*** Block opens ***

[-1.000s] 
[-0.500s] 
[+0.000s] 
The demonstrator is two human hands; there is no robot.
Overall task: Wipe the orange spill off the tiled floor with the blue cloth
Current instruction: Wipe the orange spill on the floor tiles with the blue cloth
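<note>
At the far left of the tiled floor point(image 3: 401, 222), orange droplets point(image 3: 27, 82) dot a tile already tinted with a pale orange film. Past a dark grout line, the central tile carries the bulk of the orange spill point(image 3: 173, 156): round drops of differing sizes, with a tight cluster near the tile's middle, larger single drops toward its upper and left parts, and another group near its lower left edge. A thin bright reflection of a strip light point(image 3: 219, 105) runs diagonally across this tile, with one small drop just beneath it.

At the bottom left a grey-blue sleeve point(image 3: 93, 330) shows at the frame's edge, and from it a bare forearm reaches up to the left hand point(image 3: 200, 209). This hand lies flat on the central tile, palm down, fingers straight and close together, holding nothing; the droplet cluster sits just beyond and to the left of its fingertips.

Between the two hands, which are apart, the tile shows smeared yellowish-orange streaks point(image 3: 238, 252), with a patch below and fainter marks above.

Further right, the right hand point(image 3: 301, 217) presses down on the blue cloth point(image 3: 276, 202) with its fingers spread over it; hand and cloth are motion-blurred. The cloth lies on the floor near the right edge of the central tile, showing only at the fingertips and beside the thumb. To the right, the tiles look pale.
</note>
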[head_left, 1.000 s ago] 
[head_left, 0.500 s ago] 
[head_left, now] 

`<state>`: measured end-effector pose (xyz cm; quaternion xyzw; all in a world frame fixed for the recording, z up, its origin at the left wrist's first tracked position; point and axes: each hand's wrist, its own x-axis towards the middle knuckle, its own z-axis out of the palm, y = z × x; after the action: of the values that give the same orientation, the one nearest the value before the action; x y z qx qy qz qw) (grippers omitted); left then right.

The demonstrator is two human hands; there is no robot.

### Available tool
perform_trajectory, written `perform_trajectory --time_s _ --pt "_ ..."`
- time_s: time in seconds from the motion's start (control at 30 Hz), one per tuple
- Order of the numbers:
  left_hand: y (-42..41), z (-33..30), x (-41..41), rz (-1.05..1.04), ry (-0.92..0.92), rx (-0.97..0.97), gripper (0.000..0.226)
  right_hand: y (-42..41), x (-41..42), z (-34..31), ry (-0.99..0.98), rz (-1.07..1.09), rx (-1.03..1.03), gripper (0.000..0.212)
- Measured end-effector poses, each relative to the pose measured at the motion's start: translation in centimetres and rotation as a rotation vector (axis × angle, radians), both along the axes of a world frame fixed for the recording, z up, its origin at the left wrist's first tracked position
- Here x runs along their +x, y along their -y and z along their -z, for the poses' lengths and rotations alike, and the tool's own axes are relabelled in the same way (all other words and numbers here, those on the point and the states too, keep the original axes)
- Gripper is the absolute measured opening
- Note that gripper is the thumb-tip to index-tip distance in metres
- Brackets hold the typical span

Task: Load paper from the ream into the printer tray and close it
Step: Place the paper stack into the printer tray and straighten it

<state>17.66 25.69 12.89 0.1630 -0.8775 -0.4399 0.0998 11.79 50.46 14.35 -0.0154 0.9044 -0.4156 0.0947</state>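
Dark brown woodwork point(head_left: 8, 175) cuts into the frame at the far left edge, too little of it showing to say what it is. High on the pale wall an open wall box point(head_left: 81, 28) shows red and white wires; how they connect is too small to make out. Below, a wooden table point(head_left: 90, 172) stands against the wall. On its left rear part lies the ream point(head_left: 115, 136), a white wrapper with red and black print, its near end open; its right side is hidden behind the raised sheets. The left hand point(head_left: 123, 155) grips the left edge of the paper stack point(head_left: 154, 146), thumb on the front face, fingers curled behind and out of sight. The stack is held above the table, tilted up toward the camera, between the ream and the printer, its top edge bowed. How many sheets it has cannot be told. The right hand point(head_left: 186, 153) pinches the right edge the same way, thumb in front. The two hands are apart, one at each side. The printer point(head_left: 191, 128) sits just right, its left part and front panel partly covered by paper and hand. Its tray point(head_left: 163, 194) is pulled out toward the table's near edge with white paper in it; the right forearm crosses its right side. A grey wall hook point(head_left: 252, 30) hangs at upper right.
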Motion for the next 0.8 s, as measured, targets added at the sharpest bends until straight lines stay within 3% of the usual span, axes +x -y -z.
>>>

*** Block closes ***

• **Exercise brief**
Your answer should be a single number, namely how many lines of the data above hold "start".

• **Written solution**
2